• Task details
When you copy the material below, keep every line exact and drop the pictures.

Supplied records Start Marker

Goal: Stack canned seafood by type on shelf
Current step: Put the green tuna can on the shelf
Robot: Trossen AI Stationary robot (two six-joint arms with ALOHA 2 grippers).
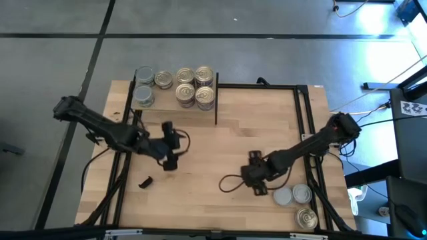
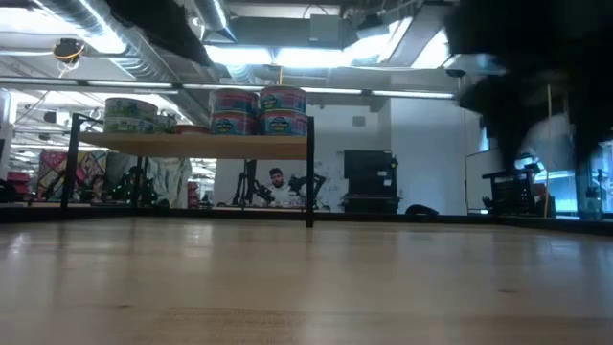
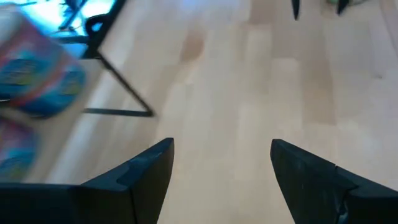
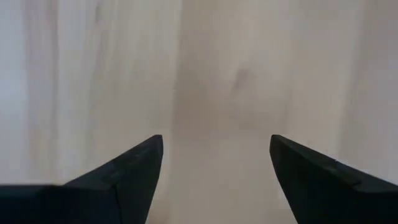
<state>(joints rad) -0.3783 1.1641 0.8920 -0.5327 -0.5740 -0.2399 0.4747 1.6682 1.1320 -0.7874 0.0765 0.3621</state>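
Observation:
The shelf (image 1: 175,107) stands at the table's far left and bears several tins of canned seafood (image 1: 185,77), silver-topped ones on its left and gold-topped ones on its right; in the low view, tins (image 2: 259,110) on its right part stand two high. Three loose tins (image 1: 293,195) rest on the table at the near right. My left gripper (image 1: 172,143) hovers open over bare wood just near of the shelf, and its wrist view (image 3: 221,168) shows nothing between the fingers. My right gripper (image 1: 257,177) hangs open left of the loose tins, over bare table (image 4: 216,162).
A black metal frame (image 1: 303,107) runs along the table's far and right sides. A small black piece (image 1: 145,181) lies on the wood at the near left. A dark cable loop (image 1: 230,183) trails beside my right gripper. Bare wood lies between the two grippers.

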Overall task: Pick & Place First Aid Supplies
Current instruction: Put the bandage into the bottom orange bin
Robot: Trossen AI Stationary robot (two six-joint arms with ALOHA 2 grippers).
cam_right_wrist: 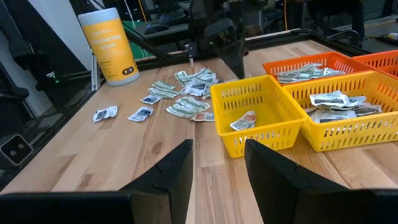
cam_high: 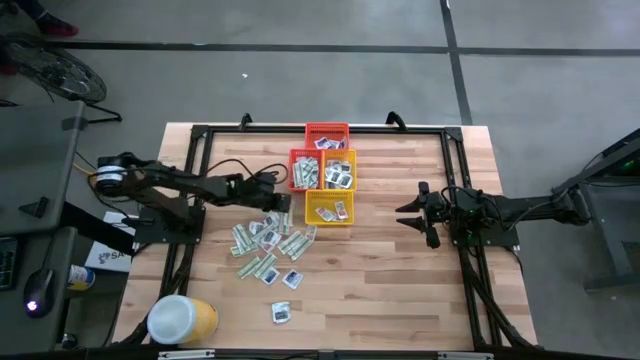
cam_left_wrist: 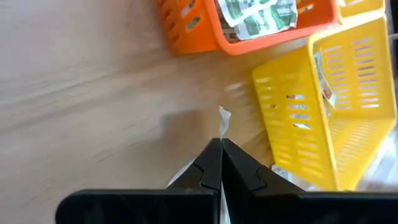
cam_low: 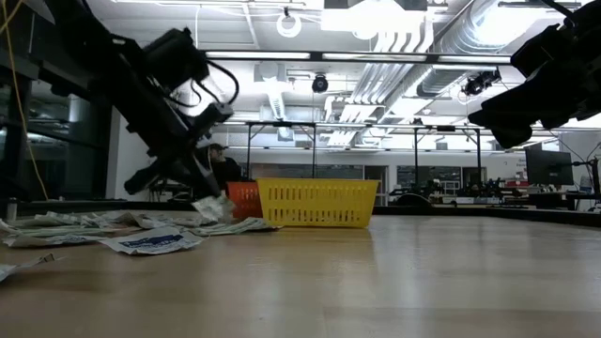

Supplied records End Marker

• Response to the exercise
Goal: Stack canned seafood by type on shelf
Current step: Put the green tuna can on the shelf
Robot: Trossen AI Stationary robot (two six-joint arms with ALOHA 2 grippers).
<state>(joints rad) -0.3783 1.1641 0.8920 -0.5327 -0.5740 -0.2399 0.4747 1.6682 1.1320 -0.7874 0.0765 0.3621</state>
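Observation:
The shelf (image 1: 175,107) stands at the table's far left and bears several tins of canned seafood (image 1: 185,77), silver-topped ones on its left and gold-topped ones on its right; in the low view, tins (image 2: 259,110) on its right part stand two high. Three loose tins (image 1: 293,195) rest on the table at the near right. My left gripper (image 1: 172,143) hovers open over bare wood just near of the shelf, and its wrist view (image 3: 221,168) shows nothing between the fingers. My right gripper (image 1: 257,177) hangs open left of the loose tins, over bare table (image 4: 216,162).
A black metal frame (image 1: 303,107) runs along the table's far and right sides. A small black piece (image 1: 145,181) lies on the wood at the near left. A dark cable loop (image 1: 230,183) trails beside my right gripper. Bare wood lies between the two grippers.
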
Overall task: Pick & Place First Aid Supplies
Current instruction: Put the bandage into the bottom orange bin
Robot: Trossen AI Stationary robot (two six-joint arms with ALOHA 2 grippers).
cam_right_wrist: 
cam_high: 
cam_left_wrist: 
cam_low: 

No part of the answer remains open.